「Comprehensive analysis of hyper-ordered structures based on mathematics and informatics」
（Tohoku University, Professor, Statistical machine learning）
(Nara Institute of Science and Technology, Professor, Data analysis on atomic resolution holography)
(Okayama University, Professor, Analytic geometry, Persistent homology)
(Kyoto University, Professor, Applied mathematics, Persistent homology)
Development of informatics methods for identifying structures (atomic configurations) and for predicting material properties of hyper-ordered materials.
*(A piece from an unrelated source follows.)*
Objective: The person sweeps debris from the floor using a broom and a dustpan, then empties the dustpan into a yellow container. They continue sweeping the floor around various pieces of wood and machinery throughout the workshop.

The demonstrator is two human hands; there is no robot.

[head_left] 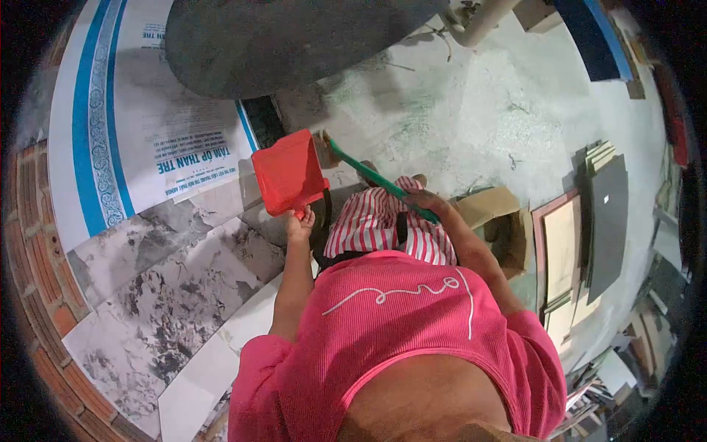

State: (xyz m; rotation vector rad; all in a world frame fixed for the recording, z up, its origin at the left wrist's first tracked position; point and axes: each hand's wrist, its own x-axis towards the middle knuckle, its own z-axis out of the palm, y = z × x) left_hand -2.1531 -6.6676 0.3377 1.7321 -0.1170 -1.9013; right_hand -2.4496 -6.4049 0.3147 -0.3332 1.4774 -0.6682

These methods can contribute for rational material designs of hyper-ordered materials.
For material measurement data such as atomic resolution holography and angstrom beam electron diffraction, we will develop structure identification methods based on machine learning and reverse Monte-Carlo (RMC) method. Our group will also develop novel descriptors for structure orders in hyper-ordered materials based on geometry and topology. Developed descriptors will be used to develop machine learning models to predict materials properties. Using our informatics methods, we will further develop machine learning methods for rational material and process design.
On structure data analysis, we will collaborate with group A02-1 and A02-2. For developing structure descriptors, simulation results provided from group A03-1 will be used. Content 3 is collaborative works with group A01-1 and A01-2 for accelerating new material development.